Here it is, 7 weeks after returning home with the newest Trues and I still am so overwhelmed with how blessed we are and with what amazing kids we have been entrusted with. Life will never be the same again... I must admit, it is definitely strange trying to get used to a new normal, but I can't imagine ever going back. The love I have for Little Bro and Peanut (their new blog names :)) is indescribable. The second day we had them in Ethiopia, I remember turning to TrueDad and saying, "I thought I wasn't supposed to love them this much already!" And now we wonder when, or if ever, the grieving they talk about the kids going through, will begin. It truly is amazing how well they both are adjusting. They seem so incredibly happy to have a family.

The first day we picked them up, they were waiting for us outside the orphanage. Little Bro had a huge smile on his face and a bouquet of flowers for us. He took TrueDad's hand from that moment on and claimed him for his own. I took Peanut, who then never wanted to let go of me. Even when the other nannies she had known for the last couple of months reached out to take her, she turned away and held on tight to me. Thus, the bonding began. The nannies clearly gave them lots of love in the orphanage, but she seemed to be so happy to have a mommy who was all her own. Peanut was pretty lifeless and sick the first few days, but has completely come to life since then. When I asked her caregivers at the orphanage what her personality was like, they said that she was very serious and didn't smile or play much. This matches the all the pictures and video we had seen of her, as she never cracked a smile. The doctor said that when he saw her for the first time, she was protein deficient and he was very concerned about her. She had an ear infection, which she has probably had for months. We're hoping that it's finally gone now, but are not sure after several rounds of antibiotics. Since being home for several weeks, she is the happiest and most fun baby/toddler ever! She sparkles, laughs, loves life and her new family.

Little Bro might just be the happiest little 3 1/2 year old I've ever met! He is embracing with both arms his new life in America (they told us that every day he would ask if today was the day he was coming to America...) and his new family. He loves to experience everything possible and loves going "Bye-bye." He asks every day if we're going and gets so excited when we do. We were in the van a lot of the time in Ethiopia (no car seats or seat belts!) and he was right next to the window, with his head partially out of it if possible the entire time, soaking in all the sights and sounds. It's no wonder when you realize that they've spent the last year cloistered in an orphanage, possibly leaving it no more than once or twice.

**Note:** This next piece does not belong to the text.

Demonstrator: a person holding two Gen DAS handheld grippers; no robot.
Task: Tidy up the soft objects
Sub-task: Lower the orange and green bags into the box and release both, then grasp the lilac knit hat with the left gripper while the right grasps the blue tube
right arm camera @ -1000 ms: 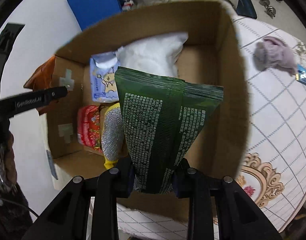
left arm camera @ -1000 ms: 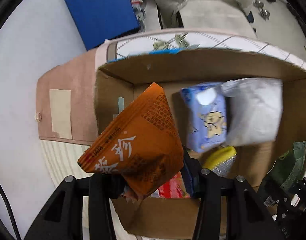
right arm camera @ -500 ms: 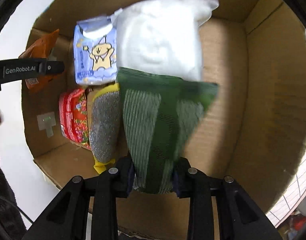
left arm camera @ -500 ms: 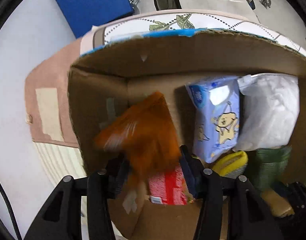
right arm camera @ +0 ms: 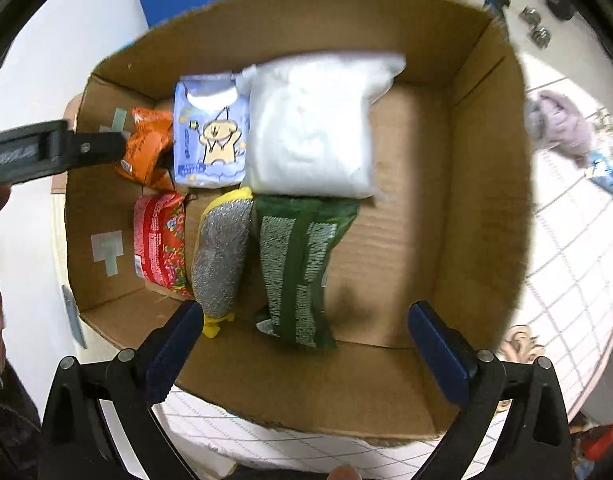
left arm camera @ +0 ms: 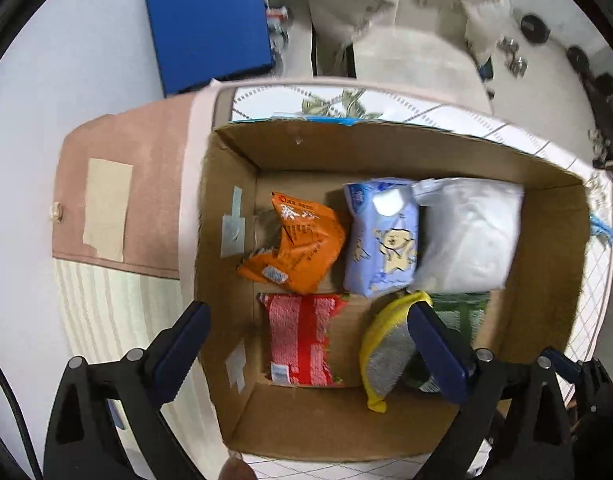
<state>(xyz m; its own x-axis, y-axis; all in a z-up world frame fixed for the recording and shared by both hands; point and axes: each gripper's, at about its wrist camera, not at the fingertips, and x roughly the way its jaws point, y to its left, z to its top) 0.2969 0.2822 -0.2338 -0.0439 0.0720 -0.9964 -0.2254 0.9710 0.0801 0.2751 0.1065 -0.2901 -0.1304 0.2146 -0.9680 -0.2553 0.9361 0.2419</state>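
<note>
Cardboard box (right arm camera: 486,184), standing on the tiled-pattern worktop (right arm camera: 578,280); contents, six soft packs:
- Orange packet (left arm camera: 302,240), lying crumpled in the far-left corner of the box. Chinese characters are showing on it in white; I cannot make them out.
- Blue tissue pack (right arm camera: 210,136) with a cartoon figure, lying against the far wall between the orange packet and the white bag; small print unreadable.
- White bag (right arm camera: 314,128), lying along the far wall.
- Red patterned pack (right arm camera: 158,240), lying along the left wall.
- Yellow-and-silver pad (right arm camera: 222,256), lying just beside the red pack.
- Green packet (right arm camera: 298,264), lying mid-floor, touching the white bag; dense white print, too small to read.

Left claw (left arm camera: 306,344): hanging released over the box, holding nothing. Right claw (right arm camera: 302,340): likewise spread wide and empty.

Progress: most of the sorting is looking done. Outstanding: a purple cloth (right arm camera: 558,128) is lying on the worktop beyond the box's right wall, near a small blue-wrapped item (right arm camera: 608,178).
</note>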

We are very thankful for the care they've gotten, but there is no replacement for a loving family!

This is the original picture I first saw of the kids taken in November, '08:
The next 3 were taken in February of '09...
These are the happiest pictures we have of peanut taken in June...










We were so thrilled to see Little Bro smile when we got this pictures over the summer! Here we got a glimpse into his sparkling personality...

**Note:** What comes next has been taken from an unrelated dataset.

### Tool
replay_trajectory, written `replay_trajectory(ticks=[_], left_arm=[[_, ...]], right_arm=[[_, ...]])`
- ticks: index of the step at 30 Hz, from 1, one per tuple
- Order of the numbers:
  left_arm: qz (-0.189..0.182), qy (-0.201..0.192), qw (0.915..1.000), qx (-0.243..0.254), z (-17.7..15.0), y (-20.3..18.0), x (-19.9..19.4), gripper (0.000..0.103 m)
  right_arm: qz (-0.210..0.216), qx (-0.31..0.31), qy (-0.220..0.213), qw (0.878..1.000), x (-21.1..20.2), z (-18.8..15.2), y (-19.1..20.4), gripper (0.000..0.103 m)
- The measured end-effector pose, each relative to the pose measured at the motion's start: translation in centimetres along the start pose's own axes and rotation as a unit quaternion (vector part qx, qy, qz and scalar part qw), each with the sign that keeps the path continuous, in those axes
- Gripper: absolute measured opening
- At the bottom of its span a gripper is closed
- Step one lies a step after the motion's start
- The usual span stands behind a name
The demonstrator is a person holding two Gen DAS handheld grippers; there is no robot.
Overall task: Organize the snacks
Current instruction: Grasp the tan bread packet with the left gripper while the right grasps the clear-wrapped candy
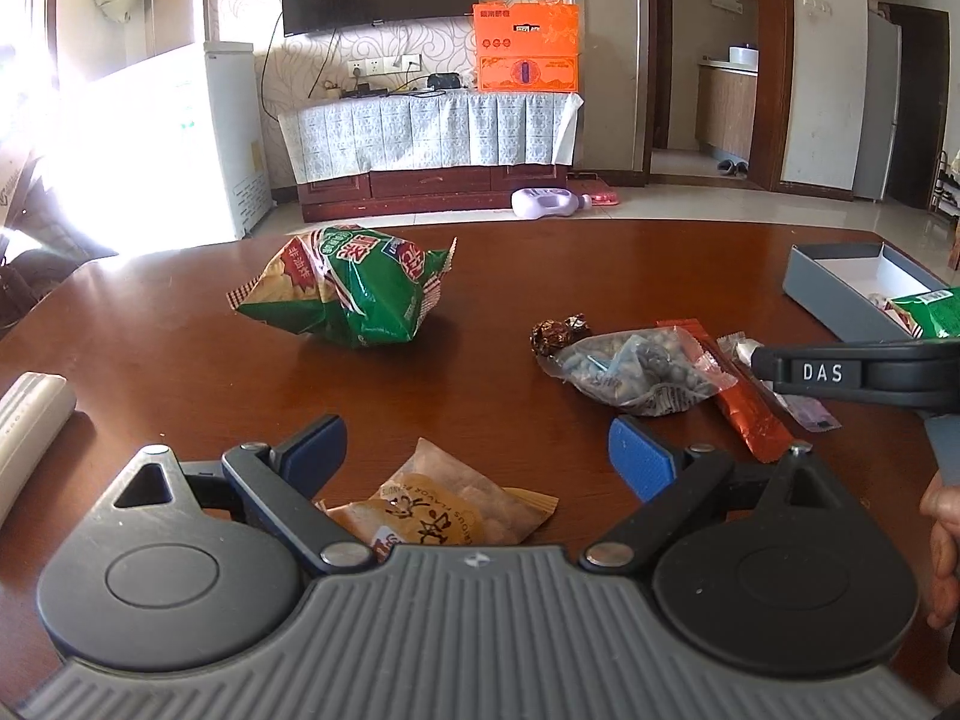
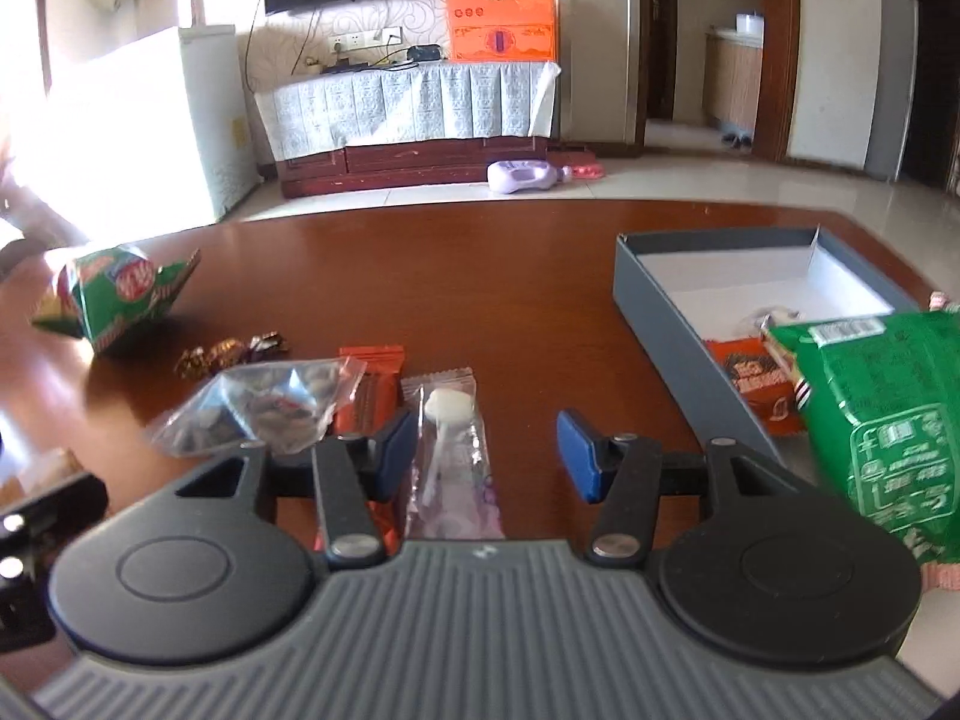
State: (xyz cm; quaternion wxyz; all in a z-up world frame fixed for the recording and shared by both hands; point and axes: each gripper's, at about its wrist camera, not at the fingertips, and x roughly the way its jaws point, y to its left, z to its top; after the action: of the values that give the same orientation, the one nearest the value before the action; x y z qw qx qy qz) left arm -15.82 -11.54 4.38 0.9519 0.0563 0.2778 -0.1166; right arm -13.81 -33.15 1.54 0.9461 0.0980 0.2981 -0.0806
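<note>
My left gripper [image 1: 477,456] is open and empty, low over an orange peanut packet [image 1: 444,510] that lies between its jaws. A crumpled green chip bag [image 1: 348,288] lies ahead on the table. A clear bag of dark nuts [image 1: 636,369], brown foil candies [image 1: 555,333] and an orange sachet [image 1: 744,402] lie to the right. My right gripper [image 2: 486,450] is open and empty over a clear lollipop packet [image 2: 450,450]. The grey box [image 2: 660,312] at right holds an orange packet [image 2: 759,384] and a green bag [image 2: 882,420].
The brown wooden table [image 2: 480,276] carries everything. A white remote [image 1: 27,426] lies at its left edge. The right gripper's body [image 1: 858,375] reaches in from the right in the left wrist view. A TV cabinet [image 1: 432,138] and a fridge stand beyond.
</note>
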Motion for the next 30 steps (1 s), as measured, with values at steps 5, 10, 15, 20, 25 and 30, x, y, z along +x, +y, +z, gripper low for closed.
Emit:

Here we are at the office of the orphanage - they fed us an amazing spread of Ethiopian fare complete with injera. I loved the food - no utensils allowed... it was amazing how Little Bro was an master at this technique... we're working on the forks & spoons :).
















This was a very long and tiring day - but it was also the day that we went to the embassy and received their paperwork allowing us to take them home! That was definitely a miraculous event after which we breathed a huge sigh of relief. The paperwork to bring them home was finally over and we could begin the long trek to getting them home!


Now, they've definitely come to life with personality with a capital P, and we wouldn't change it for the world. Our home is filled with so much laughter and joy. Even when they cry we usually have to laugh. No, we're not completely heartless, they're just so precious most of the time when they cry... But on a very important side note... really, who thought that toys with batteries were a good idea????